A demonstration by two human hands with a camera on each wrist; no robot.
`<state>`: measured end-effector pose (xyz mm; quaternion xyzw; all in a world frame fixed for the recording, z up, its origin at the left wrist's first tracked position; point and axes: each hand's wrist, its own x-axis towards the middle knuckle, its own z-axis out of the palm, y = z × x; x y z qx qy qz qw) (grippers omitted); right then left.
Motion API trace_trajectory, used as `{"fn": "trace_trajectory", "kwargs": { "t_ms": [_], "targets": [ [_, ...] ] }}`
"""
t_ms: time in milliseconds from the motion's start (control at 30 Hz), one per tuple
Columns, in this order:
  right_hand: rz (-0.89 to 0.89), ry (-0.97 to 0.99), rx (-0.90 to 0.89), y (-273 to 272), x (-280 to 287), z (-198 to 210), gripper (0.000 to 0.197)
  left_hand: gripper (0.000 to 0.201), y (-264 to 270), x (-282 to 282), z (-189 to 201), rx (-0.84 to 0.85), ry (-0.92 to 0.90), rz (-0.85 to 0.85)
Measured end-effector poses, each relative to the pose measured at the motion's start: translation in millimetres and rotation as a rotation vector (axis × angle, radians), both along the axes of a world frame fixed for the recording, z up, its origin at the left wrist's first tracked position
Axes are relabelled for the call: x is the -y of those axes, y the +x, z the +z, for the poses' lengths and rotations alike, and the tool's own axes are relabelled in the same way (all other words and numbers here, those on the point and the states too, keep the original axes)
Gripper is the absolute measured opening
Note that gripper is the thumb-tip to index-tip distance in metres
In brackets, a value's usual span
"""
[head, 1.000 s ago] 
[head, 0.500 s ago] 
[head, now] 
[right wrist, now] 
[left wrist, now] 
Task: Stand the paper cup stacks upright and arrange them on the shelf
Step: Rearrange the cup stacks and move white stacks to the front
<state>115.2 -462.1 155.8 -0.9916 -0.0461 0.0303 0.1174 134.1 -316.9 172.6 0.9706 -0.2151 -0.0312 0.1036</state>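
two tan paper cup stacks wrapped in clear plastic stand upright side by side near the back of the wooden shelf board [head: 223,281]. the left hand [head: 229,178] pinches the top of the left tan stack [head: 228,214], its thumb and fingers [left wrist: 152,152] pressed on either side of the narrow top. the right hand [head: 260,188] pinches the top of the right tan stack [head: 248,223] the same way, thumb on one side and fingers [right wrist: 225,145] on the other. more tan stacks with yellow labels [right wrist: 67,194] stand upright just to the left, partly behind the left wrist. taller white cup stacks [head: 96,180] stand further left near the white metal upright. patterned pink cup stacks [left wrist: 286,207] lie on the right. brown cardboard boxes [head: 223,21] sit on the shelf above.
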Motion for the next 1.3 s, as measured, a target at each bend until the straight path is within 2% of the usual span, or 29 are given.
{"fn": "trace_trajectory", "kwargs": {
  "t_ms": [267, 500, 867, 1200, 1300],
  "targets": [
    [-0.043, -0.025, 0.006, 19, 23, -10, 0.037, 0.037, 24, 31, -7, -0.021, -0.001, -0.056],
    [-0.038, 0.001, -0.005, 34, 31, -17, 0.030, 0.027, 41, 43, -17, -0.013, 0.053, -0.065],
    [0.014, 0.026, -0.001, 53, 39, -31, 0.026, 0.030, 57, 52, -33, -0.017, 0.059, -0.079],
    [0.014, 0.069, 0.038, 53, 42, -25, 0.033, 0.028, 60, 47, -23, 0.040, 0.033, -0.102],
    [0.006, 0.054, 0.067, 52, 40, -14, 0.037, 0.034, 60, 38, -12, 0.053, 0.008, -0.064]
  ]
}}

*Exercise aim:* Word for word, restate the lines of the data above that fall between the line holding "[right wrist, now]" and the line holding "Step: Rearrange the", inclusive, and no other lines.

*Answer to the exercise:*
[right wrist, now] 
[left wrist, now] 
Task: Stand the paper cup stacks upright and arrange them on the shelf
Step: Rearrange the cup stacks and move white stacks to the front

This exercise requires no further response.